[Part 0] - Journey to a modern data architecture (in 2022)

Motivation

With this suite of articles, I want to try to formalize and structure my thinking and what is the current direction of data and what that implies for data architecture. And this is obviously a good opportunity to share that experience. 😊

Data mesh organization

The journey begins with a trendy concept : “Data Mesh”.

The core principles are as follow:

Domain drive distributed architecture: which aims to break the monolithic, centralized BigData platform into domain-oriented organization,
Product thinking: considering data as a product,
Multi-skilled team: where each domain brings together Data Engineers, Ops, Data Analysts, Data Scientists, BI Engineers and Software Engineers that span the data domain from application to data analytics,
Ecosystem Governance: where each domain data pipeline lives their own life, but where the domain boundaries are defined and controlled by global gouvernance and standards,
Self-service Infra As Platform: with the entire organization supported by a self-service Data infrastructure.

If you want to scale data practices, you need to move towards this kind of organization to support the growth of data demands. Otherwise, you will have more and more:

Demands from your Data Analysts that don’t account for Data Infrastructures requirements.
BI engineers who can’t maintain the Data Marts clean over the long term.
Data Engineers who are always seen as the source of the data problems and try to ingest and expose all data in the world
Platform engineers who are unwilling or unable to implement things because “upgrading to a centralized, monolithic Airflow instance could breaks all data workflows” (Any resemblance to an existing situation is purely coincidental).

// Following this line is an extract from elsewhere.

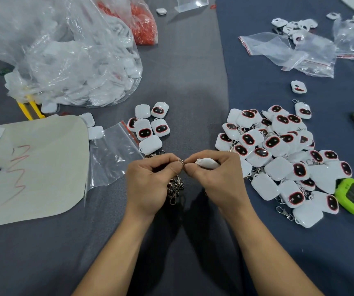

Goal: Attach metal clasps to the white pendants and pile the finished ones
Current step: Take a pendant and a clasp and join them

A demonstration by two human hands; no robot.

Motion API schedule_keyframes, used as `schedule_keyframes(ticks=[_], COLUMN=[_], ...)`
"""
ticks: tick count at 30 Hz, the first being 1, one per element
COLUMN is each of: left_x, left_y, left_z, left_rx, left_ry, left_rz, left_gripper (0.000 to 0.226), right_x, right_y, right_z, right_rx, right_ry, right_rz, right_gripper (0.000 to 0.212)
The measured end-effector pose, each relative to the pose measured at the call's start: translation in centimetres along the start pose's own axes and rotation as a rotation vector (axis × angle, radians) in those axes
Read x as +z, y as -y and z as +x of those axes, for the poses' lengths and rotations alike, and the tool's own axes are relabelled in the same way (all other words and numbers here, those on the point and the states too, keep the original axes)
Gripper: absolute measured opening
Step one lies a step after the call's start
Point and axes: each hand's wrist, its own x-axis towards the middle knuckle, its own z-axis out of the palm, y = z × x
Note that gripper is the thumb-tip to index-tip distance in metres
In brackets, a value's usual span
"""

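Gripping white pendant (pixel 206 163) in right hand (pixel 213 178) at desk (pixel 182 82) centre, pinching metal clasp (pixel 180 161) in left hand (pixel 150 178) at its 9 o'clock; likely light, rigid, slick, best held by flat faces; finished pile (pixel 278 154) at 3 o'clock.

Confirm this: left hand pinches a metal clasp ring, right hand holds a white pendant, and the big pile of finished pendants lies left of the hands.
Wrong on the pile's side. The head view shows the left hand pinching the clasp ring, the right hand holding the white pendant, and the big pile lying right of the hands.
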Motion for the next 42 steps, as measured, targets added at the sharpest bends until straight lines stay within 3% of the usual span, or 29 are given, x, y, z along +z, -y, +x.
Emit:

Data Ops: To help Data platform

The part that interests me in this journey is the place and role of the platform, to support this type of organization.

With Data Mesh organization, there are a lot of roadblocks/risks that we have to go through to implement it. You need to have tools and practices that :

Enable infrastructure as a service: To avoid a centralized, monolithic BigData Platform where all domains share everything.
Enable data discovery and manage data lineage across domains (Data Catalog): To enable cross-domain interoperability and activate the Data Product paradigm.
Ensure data quality and its monitoring: To proactively detect data drift and ensure Data Product quality.
Enable a standard way of exposing data (Data visualization, Semantic layer etc.): To standardize the data domain interface and enable data usages.
Provide self-service sandbox environment to play with data: To give Data Analysts and Data scientists secure environments, to explore and analyze production data, and accelerate the activation of production use cases.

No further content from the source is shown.